Work to complete: Your copy of the lines below must match them exactly and contain no images.

Supplied material:
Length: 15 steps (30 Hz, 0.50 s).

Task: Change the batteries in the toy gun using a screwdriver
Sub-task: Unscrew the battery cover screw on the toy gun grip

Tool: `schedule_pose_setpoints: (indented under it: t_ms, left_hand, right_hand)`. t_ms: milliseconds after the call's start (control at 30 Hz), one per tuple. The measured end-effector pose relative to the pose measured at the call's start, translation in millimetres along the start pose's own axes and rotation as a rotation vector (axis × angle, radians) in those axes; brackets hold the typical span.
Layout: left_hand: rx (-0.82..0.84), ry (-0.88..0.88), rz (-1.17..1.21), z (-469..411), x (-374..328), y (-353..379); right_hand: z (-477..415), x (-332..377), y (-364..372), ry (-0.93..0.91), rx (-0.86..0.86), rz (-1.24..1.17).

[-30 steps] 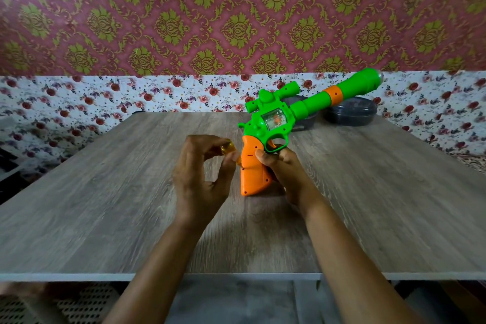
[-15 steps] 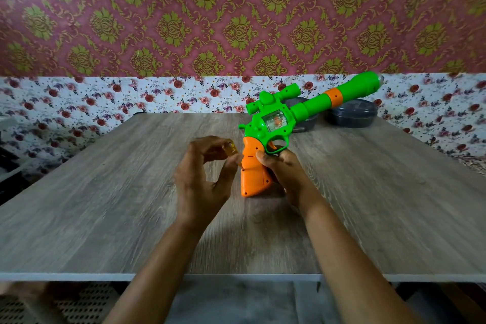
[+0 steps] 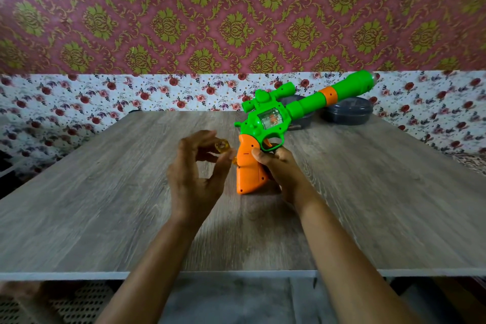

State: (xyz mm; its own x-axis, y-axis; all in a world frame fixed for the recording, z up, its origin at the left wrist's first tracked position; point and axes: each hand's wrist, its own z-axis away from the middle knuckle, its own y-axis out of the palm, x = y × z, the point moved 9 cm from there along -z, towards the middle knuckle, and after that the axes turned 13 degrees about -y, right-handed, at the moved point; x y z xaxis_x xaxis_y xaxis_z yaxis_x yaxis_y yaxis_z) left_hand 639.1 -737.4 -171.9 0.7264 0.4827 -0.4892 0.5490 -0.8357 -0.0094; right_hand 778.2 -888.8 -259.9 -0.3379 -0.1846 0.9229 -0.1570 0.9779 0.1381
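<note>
Wooden surface (image 3: 105, 205): toy gun (image 3: 273, 118) is gripped by right hand (image 3: 278, 168), screwdriver (image 3: 221, 145) pinched by left hand (image 3: 194, 179); screw-turning judged underway, steadiness needed.

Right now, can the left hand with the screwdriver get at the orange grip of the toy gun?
Probably yes. The right hand holds the orange grip from its right side, so the side facing the left hand is bare; the screwdriver tip looks close to it.
</note>
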Motion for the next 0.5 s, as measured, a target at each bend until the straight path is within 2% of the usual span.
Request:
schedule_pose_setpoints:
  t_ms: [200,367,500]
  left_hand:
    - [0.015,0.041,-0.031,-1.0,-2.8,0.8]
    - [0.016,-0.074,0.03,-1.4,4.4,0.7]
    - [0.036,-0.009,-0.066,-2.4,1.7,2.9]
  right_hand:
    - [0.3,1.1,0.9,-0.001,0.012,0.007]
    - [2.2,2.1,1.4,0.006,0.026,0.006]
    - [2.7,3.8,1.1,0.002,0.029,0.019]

Exercise answer:
Length: 15 steps (30 Hz, 0.50 s).

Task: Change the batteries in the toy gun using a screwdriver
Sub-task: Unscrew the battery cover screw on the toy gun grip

Tool: `schedule_pose_setpoints: (indented under it: t_ms, left_hand, right_hand)`. t_ms: milliseconds after the call's start (control at 30 Hz), one per tuple. The measured end-effector pose relative to the pose measured at the call's start, translation in millimetres along the start pose's own axes and rotation as a rotation vector (axis × angle, radians) in those axes; brackets hold the typical span.
Layout: left_hand: rx (-0.82..0.84), ry (-0.88..0.88), rz (-1.17..1.21), z (-469..411), x (-374..328), y (-353..379); right_hand: z (-477..415), x (-332..377), y (-364..372), ry (-0.93..0.91), rx (-0.86..0.86), rz (-1.24..1.17).

[-30 steps] 
[-15 steps] 
[+0 steps] 

State: (xyz mm; its own x-axis, y-axis; all in a world frame fixed for the recording, z up, its origin at the left wrist's first tracked position; point and axes: each hand's wrist, its own z-axis away from the middle knuckle, its own y-axis out of the palm, x = y × z, the point moved 9 cm from there along -z, towards the middle knuckle, and after that the axes turned 13 degrees about -y, right-handed, at the moved point; x y z xaxis_x xaxis_y xaxis_z yaxis_x yaxis_y yaxis_z) left_hand 639.1 -737.4 -171.9 0.7264 0.4827 -0.4892 0.5490 -0.8357 -0.0094; right_hand 778.2 -888.8 -259.9 -0.3379 -0.1846 0.9229 -0.1570 0.9779 0.1381
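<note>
Wooden surface (image 3: 105, 205): toy gun (image 3: 273, 118) is gripped by right hand (image 3: 278, 168), screwdriver (image 3: 221, 145) pinched by left hand (image 3: 194, 179); screw-turning judged underway, steadiness needed.

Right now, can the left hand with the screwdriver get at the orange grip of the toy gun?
Probably yes. The right hand holds the orange grip from its right side, so the side facing the left hand is bare; the screwdriver tip looks close to it.
</note>
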Motion for the next 0.5 s, as measured, a target at each bend until the straight path is within 2% of the usual span.
Request:
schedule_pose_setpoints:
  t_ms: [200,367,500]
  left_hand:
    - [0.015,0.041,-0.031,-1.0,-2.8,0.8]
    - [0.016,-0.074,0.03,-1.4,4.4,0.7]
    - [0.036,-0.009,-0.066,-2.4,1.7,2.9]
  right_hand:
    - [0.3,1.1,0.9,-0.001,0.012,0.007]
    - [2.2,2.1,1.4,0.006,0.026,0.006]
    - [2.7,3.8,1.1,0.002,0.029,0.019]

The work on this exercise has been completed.